The goal is to restate all of the records below word for word.

[Opening RECORDS SHOWN section]

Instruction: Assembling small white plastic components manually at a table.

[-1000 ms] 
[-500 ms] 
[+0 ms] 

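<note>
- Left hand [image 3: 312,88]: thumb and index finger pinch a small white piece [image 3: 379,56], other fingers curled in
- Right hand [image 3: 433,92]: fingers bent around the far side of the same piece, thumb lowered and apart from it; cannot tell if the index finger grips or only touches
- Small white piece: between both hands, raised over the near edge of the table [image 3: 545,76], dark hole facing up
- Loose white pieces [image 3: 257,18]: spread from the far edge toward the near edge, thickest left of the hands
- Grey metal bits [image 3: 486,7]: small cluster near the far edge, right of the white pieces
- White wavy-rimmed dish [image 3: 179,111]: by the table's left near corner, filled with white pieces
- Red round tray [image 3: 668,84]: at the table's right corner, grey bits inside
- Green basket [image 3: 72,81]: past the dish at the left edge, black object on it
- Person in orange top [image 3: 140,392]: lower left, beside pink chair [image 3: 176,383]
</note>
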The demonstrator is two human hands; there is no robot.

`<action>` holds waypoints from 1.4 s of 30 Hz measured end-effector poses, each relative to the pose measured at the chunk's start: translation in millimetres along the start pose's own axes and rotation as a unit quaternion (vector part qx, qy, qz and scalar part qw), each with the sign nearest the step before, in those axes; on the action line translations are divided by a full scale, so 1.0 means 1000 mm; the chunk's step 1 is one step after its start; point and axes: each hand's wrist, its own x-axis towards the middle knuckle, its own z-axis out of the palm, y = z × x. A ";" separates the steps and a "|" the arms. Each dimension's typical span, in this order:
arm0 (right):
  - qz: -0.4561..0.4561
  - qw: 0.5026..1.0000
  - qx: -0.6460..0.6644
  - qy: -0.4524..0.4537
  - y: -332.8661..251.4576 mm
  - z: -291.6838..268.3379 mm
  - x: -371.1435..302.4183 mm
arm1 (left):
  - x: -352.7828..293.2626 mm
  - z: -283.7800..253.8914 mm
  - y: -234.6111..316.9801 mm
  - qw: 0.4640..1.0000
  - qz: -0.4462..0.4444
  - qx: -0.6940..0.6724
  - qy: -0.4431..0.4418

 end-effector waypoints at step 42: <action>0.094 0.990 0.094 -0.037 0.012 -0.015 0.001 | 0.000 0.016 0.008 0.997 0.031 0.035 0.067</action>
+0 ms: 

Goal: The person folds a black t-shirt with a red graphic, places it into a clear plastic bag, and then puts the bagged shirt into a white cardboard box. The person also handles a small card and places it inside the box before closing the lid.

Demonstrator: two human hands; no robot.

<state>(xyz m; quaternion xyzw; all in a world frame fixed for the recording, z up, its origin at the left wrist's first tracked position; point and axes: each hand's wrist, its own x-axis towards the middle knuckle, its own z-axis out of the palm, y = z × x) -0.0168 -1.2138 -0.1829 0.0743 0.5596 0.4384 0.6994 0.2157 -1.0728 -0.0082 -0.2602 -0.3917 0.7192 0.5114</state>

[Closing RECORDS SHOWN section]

OUTPUT —
Instruction: Assembling small white plastic components manually at a table.

[-1000 ms] 
[-500 ms] 
[+0 ms] 

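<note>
- Left hand [image 3: 312,88]: thumb and index finger pinch a small white piece [image 3: 379,56], other fingers curled in
- Right hand [image 3: 433,92]: fingers bent around the far side of the same piece, thumb lowered and apart from it; cannot tell if the index finger grips or only touches
- Small white piece: between both hands, raised over the near edge of the table [image 3: 545,76], dark hole facing up
- Loose white pieces [image 3: 257,18]: spread from the far edge toward the near edge, thickest left of the hands
- Grey metal bits [image 3: 486,7]: small cluster near the far edge, right of the white pieces
- White wavy-rimmed dish [image 3: 179,111]: by the table's left near corner, filled with white pieces
- Red round tray [image 3: 668,84]: at the table's right corner, grey bits inside
- Green basket [image 3: 72,81]: past the dish at the left edge, black object on it
- Person in orange top [image 3: 140,392]: lower left, beside pink chair [image 3: 176,383]
</note>
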The demonstrator is two human hands; there is no robot.

`<action>` holds waypoints from 1.4 s of 30 Hz measured end-effector poses, each relative to the pose measured at the chunk's start: translation in millimetres along the start pose's own axes and rotation as a unit quaternion (vector part qx, qy, qz and scalar part qw), each with the sign nearest the step before, in those axes; on the action line translations are divided by a full scale, so 1.0 means 1000 mm; the chunk's step 1 is one step after its start; point and axes: each hand's wrist, its own x-axis towards the middle knuckle, its own z-axis out of the palm, y = z × x. A ";" separates the steps and a "|" the arms. Each dimension's typical span, in this order:
arm0 (right):
  - qz: -0.4561..0.4561
  - qw: 0.5026..1.0000
  - qx: -0.6460..0.6644
  - qy: -0.4524..0.4537
  - y: -332.8661..251.4576 mm
  - z: -291.6838..268.3379 mm
  - x: -371.1435..302.4183 mm
arm1 (left):
  - x: -352.7828..293.2626 mm
  - z: -283.7800..253.8914 mm
  - y: -234.6111..316.9801 mm
  - qw: 0.4640..1.0000
  - qz: -0.4462..0.4444
  - qx: -0.6940..0.6724
  - qy: -0.4431..0.4418

 end-effector waypoints at step 42: <action>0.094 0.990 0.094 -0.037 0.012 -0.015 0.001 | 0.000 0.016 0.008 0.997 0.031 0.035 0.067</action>
+0 ms: 

Goal: The person folds a black t-shirt with a red graphic, places it into a clear plastic bag, and then puts the bagged shirt into a white cardboard box. The person also handles a small card and places it inside the box before closing the lid.

Demonstrator: two human hands; no robot.

<state>(xyz m; quaternion xyzw; all in a world frame fixed for the recording, z up, its origin at the left wrist's first tracked position; point and axes: each hand's wrist, its own x-axis towards the middle knuckle, its own z-axis out of the palm, y = z × x) -0.0168 -1.2138 -0.1829 0.0743 0.5596 0.4384 0.6994 0.2157 -1.0728 -0.0082 -0.2602 -0.3917 0.7192 0.5114</state>

Nothing more remains to be added to the answer.